Met mijn rug tegen de muren van het trappenhuis de deuren in de gaten
houdend, loop ik naar boven en regel mijn zaken terwijl ik af en toe terug naar de voordeur loop om te luisteren of er zich niets afspeelde in het trappenhuis wat mijn kop kon kosten. Eenmaal alles kant en
klaar, sluip ik door de smalle steegjes tussen de flats naar Blok
zevenentwintig waar Domingues woonde, die niet thuis was. Balen! Zijn
boer Franky, die ook al in een scheiding zat net als de andere helft van de woonwijk door mijn toedoen, depressief op bed lag nam
verbaast het nieuws in zich op. De stakker wist niet dat zijn eigen
vrouw meebetaald had om mijn nek af te snijden en dat hield ik zo. Hij
geloofde me niet dat ik weg ging en ging weer slapen.

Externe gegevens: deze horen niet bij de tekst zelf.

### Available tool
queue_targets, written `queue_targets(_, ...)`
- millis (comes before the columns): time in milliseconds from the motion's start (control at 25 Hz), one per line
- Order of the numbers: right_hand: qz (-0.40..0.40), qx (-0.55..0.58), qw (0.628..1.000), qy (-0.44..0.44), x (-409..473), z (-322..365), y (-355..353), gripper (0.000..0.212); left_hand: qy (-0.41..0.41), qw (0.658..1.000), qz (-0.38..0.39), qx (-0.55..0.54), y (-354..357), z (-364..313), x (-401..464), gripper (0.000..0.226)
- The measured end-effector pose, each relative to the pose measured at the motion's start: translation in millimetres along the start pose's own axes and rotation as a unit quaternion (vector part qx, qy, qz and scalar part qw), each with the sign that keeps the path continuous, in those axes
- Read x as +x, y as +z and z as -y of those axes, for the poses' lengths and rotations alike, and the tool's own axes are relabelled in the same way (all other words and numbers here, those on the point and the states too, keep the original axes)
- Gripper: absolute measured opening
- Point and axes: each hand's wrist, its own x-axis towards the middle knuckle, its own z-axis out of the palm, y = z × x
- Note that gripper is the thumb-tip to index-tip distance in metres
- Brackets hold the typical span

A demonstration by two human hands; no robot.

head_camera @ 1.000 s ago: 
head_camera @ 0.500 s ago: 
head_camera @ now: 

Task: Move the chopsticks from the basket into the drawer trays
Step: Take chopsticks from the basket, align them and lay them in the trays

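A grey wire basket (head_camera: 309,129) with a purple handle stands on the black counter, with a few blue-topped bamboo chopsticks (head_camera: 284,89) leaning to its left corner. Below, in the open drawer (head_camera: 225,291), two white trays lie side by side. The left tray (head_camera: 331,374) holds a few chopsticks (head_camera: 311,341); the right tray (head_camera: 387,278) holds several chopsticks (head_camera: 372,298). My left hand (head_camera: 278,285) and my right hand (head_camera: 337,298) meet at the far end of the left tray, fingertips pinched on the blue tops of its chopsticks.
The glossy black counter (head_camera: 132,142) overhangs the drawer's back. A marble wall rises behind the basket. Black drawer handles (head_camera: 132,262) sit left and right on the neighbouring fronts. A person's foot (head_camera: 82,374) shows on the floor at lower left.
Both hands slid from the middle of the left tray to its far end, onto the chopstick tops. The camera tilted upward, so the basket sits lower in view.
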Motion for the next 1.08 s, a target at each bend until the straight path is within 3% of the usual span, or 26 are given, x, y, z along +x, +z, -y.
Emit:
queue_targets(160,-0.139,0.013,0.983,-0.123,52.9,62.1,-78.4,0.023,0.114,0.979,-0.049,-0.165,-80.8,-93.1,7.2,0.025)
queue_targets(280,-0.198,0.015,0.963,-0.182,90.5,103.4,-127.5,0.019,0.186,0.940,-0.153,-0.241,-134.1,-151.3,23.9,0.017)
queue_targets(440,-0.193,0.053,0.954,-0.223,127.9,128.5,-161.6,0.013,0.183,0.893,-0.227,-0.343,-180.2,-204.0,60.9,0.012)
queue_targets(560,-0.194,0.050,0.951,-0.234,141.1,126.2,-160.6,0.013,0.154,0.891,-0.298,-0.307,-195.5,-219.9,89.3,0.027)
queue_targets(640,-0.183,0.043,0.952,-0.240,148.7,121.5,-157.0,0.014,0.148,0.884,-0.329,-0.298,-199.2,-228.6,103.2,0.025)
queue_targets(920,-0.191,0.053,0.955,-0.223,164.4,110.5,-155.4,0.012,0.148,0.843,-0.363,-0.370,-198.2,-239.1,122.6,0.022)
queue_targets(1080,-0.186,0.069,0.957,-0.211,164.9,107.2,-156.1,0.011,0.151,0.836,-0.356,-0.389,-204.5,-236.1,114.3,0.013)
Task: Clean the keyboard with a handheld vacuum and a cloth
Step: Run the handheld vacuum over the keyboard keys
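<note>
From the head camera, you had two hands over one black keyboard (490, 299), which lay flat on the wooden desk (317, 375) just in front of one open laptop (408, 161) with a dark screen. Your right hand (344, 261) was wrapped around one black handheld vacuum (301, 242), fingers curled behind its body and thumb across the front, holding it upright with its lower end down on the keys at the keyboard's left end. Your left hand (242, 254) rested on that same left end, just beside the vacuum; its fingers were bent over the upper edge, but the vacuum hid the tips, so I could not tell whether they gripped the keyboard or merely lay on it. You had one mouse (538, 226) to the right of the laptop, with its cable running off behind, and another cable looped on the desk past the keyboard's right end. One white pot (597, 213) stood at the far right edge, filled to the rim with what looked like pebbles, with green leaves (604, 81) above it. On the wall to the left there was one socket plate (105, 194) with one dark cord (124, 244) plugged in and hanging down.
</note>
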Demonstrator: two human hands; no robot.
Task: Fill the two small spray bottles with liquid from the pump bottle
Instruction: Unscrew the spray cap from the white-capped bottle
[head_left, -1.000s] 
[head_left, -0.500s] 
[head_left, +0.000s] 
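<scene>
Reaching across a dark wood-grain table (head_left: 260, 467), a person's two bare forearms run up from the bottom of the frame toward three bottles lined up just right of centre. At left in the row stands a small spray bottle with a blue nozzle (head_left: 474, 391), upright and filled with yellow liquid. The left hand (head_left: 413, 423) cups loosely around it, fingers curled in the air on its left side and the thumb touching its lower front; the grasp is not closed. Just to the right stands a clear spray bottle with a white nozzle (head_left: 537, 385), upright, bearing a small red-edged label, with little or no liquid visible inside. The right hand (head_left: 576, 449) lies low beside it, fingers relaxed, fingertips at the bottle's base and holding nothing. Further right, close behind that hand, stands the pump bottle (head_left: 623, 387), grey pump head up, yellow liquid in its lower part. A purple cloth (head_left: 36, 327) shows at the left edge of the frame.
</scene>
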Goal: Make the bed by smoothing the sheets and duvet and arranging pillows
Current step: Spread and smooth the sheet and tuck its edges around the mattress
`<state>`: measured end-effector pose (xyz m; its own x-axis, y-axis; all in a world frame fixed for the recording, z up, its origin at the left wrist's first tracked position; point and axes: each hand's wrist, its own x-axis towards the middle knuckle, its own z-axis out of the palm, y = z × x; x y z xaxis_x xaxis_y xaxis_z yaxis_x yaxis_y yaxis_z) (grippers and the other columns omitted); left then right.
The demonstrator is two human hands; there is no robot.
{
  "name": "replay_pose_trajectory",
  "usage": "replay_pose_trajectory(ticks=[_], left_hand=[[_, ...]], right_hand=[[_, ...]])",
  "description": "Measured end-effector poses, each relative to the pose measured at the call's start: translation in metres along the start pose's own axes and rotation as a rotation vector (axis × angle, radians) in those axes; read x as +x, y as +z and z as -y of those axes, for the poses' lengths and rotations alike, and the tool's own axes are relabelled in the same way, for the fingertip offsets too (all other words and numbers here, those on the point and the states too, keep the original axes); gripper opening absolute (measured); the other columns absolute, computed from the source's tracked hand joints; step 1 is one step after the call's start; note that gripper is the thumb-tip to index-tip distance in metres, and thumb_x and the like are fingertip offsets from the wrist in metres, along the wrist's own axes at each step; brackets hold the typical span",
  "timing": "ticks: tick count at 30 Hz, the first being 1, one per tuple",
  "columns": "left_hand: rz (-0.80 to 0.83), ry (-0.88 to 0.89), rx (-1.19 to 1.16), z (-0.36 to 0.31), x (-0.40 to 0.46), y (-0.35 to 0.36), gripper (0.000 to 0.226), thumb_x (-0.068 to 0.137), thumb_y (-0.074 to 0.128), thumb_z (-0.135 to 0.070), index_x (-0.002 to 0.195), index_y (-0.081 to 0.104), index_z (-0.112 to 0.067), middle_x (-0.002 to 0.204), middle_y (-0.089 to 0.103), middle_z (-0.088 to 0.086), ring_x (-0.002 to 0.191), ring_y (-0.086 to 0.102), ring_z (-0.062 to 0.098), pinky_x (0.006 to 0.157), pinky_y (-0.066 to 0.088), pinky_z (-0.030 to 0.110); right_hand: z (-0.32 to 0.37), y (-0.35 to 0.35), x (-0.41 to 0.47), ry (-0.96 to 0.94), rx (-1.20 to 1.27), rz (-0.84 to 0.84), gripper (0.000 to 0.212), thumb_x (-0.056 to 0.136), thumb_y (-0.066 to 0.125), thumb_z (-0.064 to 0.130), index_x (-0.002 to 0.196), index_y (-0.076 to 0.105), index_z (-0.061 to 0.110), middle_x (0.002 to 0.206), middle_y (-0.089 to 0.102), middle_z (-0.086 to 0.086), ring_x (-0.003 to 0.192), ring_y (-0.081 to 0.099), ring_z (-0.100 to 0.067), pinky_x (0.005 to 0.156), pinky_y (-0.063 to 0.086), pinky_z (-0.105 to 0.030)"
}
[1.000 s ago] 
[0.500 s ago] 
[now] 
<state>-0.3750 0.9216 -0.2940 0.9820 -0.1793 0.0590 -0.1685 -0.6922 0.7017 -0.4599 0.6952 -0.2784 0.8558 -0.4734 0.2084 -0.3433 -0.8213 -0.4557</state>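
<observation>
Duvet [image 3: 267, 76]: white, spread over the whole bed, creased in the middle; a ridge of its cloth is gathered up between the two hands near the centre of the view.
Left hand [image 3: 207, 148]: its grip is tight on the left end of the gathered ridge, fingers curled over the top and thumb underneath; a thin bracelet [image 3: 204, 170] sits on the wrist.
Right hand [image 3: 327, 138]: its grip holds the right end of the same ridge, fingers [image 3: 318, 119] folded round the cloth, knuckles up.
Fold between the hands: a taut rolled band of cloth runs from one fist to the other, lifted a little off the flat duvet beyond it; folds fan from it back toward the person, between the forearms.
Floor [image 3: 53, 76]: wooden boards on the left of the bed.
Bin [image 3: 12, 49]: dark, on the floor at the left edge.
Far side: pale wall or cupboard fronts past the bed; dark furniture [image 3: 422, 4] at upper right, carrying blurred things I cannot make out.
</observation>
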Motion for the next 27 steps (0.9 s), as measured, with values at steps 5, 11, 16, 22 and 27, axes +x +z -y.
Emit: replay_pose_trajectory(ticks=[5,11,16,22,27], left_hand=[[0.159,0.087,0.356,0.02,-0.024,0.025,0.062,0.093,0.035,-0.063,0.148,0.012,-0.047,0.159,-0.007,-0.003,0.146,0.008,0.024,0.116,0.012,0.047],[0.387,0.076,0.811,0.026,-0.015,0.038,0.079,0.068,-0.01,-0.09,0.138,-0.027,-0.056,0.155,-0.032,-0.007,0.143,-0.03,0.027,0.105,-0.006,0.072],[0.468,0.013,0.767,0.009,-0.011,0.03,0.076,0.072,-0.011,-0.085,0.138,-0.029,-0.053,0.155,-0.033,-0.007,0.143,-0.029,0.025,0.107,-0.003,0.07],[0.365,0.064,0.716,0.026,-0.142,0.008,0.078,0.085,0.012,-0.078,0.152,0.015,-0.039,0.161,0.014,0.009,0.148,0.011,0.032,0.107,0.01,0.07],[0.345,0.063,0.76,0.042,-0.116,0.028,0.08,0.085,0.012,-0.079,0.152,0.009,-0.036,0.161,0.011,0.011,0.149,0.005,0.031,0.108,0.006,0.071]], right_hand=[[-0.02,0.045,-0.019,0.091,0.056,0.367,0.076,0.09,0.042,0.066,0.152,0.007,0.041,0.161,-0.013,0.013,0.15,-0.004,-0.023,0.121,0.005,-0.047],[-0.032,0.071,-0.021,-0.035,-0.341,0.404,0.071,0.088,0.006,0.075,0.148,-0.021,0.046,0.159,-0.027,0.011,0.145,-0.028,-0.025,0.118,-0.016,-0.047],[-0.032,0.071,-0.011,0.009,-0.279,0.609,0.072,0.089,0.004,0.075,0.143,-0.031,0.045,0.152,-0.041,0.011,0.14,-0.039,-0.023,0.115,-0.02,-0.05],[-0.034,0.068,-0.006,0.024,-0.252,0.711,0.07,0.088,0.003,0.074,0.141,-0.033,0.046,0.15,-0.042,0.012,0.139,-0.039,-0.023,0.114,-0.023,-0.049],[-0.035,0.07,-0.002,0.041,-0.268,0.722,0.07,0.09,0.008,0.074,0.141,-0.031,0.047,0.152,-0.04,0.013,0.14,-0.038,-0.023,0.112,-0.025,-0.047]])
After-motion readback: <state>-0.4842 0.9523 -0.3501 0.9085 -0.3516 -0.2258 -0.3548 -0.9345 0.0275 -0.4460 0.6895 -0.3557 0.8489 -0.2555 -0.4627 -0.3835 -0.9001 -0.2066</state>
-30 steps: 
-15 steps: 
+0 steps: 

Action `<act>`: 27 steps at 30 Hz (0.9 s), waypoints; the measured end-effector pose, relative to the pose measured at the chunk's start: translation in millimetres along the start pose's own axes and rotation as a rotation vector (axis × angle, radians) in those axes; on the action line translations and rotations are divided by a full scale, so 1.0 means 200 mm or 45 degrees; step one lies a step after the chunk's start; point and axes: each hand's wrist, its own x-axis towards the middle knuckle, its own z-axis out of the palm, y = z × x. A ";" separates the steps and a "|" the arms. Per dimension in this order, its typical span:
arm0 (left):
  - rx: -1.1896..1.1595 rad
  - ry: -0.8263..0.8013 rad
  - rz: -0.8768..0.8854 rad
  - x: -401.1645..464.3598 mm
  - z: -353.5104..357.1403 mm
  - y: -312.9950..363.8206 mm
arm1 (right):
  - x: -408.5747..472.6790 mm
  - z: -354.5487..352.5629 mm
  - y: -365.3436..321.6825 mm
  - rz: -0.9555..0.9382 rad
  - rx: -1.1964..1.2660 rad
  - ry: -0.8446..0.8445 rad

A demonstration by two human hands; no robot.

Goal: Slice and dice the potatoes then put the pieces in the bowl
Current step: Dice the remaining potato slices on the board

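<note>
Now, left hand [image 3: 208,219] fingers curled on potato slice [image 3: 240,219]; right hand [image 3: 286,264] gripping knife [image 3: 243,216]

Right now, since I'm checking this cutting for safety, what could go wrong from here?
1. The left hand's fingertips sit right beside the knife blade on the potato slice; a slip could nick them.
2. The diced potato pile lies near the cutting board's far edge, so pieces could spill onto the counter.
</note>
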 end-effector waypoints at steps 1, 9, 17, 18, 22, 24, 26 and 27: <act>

"Je bent gek," zei hij hard lachend voor zijn gezicht weer op balen-stand veranderde en zich omdraaide in bed.
Ik schreef in het kleine huiskamertje een brief aan Domingues in het Nederlands daar zijn oma
Nederlands sprak, dit niemand iets aan ging, stopte deze bij Franky in zijn kontzak en gaf de geleende pen terug aan zijn vrouw die boog en mij schijnheilig breed toelachte en
nam afscheid. "Selamat semuanya!" Mazzel allemaal! Ik sloop weer terug naar mijn flat en liet mijn bediende
een taxi voorrijden tot pal voor mijn deur wat normaal verboden is voor
mensen die niet in de wijk wonen. Maar ik gaf vijfduizend
Roepia extra mee voor de portier bij de slagboom om te kopen en beloofde haar er
nog eens vijf als ze daadwerkelijk terugkwam, wat ik zeker wist want ik
hield haar enigste bezit, een klein plastic tasje met voor haar van waardevolle
spulletjes zoals kleding, sieraden en make-up voor de zekerheid bij me. Ik vertrouwde haar gek genoeg wel,
en vertelde haar het verhaal, waarop ik hoorde dat ze het al wist. Die
bediendes (berbantus) weten alles, die lullen alles aan elkaar door.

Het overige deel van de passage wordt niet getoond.